International career
- 1966–1968: Romania U23 / 17 / (1)
- 1966: Romania B / 1 / (1)

Managerial career
- 1994: Extensiv Craiova

= Ion Velea =

Romanian footballer

Ion Velea (born 14 September 1947) is a Romanian former footballer and referee.

He was part of "U" Craiova's team that won the 1973–74 Divizia A, which was the club's first trophy.

==Club career==
Velea, nicknamed "Pelicanul" (The Pelican), was born on 14 September 1947 in Bucharest, Romania. At the age of 12, he became Bucharest champion at tennis in his age category. Eventually, he gave up tennis and went to play junior-level football at Metalul București. Subsequently, he joined Viitorul București and in 1964 he arrived at Dinamo București. One year later, Velea went to play for Siderurgistul Galați where he made his Divizia A debut under coach Ion Zaharia on 26 September 1965 in a 5–1 away loss to Steaua București. However, the team was relegated at the end of the season, but he stayed with them for one more year. Afterwards, he joined neighboring club Politehnica, also in Divizia B.

In 1968, Velea went back to first-league football at Universitatea Craiova. There, he made his debut in European competitions, playing in a 2–1 win over Pécsi Dózsa in the first round of the 1970–71 Inter-Cities Fairs Cup. However, the team did not qualify further, as they lost the second leg 3–0 without Velea playing. "U" was close to winning the title in the 1972–73 season, but they finished in second place on equal points with Dinamo București, losing controversially on goal difference. This outcome led poet Adrian Păunescu to nickname Craiova as "Campioana unei mari iubiri" (The Champion of a great love). In the first round of the 1973–74 UEFA Cup season, "U" Craiova got past Fiorentina, being eliminated in the following one by Standard Liège, with Velea playing two games in the campaign. In the same season, Velea was part of Craiova's team that won the league title, which was the club's first trophy, being used by coach Constantin Cernăianu in 14 matches in which he scored once.

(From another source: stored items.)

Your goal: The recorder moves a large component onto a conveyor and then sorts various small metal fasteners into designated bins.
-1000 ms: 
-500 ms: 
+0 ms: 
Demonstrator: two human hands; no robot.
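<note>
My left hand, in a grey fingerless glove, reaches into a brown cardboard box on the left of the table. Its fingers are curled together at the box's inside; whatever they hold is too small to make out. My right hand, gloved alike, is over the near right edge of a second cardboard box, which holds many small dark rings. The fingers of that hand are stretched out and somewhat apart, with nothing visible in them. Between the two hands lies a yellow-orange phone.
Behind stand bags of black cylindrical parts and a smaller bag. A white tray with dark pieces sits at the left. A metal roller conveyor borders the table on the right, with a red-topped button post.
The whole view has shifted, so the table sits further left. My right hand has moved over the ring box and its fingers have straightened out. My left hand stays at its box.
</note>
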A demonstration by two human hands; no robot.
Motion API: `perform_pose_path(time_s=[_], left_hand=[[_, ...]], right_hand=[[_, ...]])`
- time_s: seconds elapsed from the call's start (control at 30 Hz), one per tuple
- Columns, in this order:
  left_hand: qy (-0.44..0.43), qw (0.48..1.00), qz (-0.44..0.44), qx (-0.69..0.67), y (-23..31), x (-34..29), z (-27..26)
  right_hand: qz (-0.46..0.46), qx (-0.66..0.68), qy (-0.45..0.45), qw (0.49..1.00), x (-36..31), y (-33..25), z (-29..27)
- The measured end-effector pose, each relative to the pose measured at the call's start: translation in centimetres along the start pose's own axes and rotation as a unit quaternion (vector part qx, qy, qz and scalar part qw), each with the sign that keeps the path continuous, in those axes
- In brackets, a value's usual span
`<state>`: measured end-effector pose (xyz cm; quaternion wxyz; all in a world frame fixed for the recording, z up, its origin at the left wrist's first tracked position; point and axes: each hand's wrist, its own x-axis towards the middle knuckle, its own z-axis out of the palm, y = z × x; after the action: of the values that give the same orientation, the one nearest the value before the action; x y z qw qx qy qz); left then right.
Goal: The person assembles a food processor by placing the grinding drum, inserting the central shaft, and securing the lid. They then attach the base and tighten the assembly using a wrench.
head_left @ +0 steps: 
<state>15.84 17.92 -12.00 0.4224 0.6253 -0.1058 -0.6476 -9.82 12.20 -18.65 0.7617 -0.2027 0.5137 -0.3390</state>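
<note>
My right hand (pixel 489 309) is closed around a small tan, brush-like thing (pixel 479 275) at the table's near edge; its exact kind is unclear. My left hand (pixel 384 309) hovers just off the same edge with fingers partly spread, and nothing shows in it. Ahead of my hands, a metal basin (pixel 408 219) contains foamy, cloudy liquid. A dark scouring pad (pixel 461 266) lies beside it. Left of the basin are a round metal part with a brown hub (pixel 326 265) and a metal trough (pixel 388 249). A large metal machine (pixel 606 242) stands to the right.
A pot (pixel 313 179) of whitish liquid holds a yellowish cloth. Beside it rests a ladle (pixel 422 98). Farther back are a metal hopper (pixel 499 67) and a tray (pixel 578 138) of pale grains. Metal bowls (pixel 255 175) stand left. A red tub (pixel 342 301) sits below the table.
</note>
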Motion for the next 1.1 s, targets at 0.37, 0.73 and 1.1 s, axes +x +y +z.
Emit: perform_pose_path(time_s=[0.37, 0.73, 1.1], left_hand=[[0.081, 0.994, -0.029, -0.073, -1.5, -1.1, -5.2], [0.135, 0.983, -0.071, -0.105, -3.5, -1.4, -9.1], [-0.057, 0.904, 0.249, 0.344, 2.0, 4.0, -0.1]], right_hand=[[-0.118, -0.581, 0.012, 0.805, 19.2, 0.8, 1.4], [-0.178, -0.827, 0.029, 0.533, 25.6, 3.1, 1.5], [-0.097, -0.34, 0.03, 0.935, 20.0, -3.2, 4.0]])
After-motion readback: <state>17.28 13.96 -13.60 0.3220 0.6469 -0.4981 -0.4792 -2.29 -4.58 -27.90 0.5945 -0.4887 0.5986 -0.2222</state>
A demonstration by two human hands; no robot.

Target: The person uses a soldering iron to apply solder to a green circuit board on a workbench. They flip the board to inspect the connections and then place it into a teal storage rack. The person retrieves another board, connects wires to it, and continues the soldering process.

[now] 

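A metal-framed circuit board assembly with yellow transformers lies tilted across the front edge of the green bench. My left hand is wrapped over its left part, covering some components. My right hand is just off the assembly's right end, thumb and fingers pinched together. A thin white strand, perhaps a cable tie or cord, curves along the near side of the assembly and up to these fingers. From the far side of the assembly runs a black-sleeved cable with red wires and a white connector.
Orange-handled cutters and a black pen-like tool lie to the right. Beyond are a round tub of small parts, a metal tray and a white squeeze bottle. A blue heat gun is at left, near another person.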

In the middle of the 1974–75 season, Velea joined FC Constanța. There, he made his last Divizia A appearance on 29 June 1975 in a 2–0 home victory against CFR Cluj, totaling 136 matches with four goals in the competition. Velea ended his career after playing for Pandurii Târgu Jiu during the 1977–78 Divizia B season.

==International career==
From 1966 to 1968, Velea was consistently featured for Romania's under-23 and B sides.

==After retirement==
After he ended his playing career, Velea became a referee who officiated 123 Divizia A matches over the course of 12 years. As a linesman, he officiated another 100 games in the Romanian top-league. He also served as a linesman to Ioan Igna in three semi-finals of European competitions: Porto 1–0 Aberdeen (1983–84 European Cup Winners' Cup), Željezničar 2–1 Videoton (1984–85 UEFA Cup) and Dukla Prague 1–1 Dynamo Kyiv (1985–86 European Cup Winners' Cup).

In 1994, Velea led Extensiv Craiova as coach in a 0–0 draw against Gloria Bistrița in Divizia A.

==Personal life==
In 2023, Velea received the Honorary Citizen of Craiova title.